_What you are asked to do_.
Of the entries below, copy only those lines that contain the word "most".

_Entries supplied_.
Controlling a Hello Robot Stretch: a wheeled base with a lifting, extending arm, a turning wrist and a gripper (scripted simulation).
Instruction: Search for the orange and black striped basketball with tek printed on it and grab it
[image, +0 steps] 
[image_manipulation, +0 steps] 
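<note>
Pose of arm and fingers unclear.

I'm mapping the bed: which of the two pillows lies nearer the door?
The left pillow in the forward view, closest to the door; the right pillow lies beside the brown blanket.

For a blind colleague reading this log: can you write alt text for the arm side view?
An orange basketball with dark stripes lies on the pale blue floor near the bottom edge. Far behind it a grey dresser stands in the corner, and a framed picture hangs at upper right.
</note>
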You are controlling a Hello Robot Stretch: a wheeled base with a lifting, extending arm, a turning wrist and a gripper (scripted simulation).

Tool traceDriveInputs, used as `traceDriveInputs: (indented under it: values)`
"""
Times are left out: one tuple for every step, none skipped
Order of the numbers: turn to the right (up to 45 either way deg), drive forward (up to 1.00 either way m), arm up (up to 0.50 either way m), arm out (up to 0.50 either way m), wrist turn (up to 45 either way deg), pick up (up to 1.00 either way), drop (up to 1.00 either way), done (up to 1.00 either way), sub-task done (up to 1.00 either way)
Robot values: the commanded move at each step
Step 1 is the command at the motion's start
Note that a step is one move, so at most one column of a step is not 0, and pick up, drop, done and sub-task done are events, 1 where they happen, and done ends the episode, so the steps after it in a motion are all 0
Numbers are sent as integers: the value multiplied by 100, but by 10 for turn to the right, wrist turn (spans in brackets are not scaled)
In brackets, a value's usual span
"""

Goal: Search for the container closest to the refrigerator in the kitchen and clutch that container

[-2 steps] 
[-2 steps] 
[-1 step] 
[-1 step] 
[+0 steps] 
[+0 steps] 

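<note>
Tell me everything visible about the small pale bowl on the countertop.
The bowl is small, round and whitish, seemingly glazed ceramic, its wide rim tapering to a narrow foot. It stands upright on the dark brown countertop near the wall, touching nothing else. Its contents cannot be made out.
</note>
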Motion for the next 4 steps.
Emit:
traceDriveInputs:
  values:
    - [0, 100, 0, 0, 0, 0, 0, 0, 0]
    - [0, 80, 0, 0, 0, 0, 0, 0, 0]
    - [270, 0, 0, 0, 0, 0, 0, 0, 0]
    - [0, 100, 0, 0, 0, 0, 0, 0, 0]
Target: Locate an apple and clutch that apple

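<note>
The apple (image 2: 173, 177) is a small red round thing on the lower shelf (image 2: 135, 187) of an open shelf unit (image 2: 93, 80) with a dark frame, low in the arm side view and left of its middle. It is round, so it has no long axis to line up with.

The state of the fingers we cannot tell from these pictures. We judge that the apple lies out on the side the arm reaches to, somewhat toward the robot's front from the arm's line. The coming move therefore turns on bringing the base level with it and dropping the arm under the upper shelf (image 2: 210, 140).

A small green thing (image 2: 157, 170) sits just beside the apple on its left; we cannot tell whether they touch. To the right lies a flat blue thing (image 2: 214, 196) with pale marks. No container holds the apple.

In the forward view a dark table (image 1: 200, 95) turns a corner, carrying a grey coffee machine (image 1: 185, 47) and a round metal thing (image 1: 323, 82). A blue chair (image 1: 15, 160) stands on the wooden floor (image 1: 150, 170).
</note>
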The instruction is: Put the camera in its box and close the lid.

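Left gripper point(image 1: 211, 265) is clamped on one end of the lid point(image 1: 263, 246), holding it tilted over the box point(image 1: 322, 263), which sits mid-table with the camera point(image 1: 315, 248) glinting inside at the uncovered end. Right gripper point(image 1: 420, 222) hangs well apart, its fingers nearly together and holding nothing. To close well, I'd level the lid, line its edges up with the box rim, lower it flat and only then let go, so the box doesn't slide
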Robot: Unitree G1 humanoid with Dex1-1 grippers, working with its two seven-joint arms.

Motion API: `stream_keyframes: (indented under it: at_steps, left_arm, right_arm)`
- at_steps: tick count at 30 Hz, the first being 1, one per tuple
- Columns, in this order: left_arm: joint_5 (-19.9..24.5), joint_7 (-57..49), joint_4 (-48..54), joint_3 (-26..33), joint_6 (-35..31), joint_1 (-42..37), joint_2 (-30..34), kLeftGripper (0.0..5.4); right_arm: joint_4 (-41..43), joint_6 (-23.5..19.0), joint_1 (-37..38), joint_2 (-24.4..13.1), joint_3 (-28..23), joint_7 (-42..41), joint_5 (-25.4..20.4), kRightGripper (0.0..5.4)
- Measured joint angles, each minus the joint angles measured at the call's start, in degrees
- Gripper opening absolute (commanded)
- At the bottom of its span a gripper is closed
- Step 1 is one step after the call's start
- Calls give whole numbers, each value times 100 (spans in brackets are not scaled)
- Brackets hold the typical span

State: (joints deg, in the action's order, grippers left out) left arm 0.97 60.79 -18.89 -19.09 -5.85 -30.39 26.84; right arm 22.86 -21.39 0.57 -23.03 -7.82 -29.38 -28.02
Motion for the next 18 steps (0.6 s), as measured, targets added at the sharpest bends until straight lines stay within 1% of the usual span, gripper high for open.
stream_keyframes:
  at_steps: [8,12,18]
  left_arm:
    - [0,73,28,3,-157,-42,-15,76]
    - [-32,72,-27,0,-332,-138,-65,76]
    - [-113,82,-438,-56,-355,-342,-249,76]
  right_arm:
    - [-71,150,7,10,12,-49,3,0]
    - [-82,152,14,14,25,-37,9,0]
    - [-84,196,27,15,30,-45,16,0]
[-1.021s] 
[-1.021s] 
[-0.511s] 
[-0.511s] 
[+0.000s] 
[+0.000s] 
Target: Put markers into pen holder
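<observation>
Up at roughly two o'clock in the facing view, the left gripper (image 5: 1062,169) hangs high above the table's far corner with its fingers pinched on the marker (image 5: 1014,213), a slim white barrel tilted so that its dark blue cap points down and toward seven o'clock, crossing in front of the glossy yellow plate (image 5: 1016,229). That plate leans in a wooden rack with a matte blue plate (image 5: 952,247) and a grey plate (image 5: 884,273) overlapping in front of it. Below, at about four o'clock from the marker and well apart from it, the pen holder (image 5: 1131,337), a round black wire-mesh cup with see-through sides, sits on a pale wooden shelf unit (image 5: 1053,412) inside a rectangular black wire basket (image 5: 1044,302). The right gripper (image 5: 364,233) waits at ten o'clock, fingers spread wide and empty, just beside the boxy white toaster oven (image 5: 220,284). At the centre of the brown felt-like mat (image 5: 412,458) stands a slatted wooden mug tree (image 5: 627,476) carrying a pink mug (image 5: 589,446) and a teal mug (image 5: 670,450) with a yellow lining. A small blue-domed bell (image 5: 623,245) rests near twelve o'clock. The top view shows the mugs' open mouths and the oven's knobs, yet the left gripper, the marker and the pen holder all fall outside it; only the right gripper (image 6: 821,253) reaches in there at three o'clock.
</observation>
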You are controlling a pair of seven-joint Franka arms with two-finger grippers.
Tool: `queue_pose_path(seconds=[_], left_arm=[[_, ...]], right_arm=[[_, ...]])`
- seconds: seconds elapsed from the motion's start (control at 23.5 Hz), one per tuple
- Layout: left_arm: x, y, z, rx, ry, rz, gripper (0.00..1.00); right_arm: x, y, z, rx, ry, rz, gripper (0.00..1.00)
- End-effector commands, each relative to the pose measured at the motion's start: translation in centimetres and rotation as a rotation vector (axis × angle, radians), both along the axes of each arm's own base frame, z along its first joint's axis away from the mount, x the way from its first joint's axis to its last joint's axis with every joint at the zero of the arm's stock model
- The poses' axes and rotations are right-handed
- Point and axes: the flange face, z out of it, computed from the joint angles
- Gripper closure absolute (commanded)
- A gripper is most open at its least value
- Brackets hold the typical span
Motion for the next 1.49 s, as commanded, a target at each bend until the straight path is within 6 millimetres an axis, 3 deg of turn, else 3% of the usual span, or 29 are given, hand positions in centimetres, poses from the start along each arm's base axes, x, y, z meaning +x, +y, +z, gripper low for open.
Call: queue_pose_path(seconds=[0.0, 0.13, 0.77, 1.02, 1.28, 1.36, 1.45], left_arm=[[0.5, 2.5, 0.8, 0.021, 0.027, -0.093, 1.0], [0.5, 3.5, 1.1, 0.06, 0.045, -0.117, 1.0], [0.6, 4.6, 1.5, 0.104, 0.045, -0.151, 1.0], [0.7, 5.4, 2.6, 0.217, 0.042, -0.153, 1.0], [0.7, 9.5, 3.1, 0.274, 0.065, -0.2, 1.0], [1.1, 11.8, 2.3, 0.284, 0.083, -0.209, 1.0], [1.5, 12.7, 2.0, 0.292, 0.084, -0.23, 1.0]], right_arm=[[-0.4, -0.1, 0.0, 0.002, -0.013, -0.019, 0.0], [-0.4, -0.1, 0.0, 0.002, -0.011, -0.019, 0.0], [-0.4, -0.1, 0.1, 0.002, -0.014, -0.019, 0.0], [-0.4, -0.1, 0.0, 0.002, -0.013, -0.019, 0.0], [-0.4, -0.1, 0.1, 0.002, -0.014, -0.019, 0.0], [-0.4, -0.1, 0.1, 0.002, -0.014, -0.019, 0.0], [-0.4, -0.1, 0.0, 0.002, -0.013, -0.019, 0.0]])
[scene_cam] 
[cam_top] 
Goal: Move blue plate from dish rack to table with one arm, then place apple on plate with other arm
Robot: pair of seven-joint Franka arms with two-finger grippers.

_Response_.
Note that a step is one move, so at most one column of a step is not 0, and pick up, drop, done and sub-task done are events, 1 where they happen, and done ends the episode, so the steps after it in a motion are all 0
- A gripper is most open at its least value

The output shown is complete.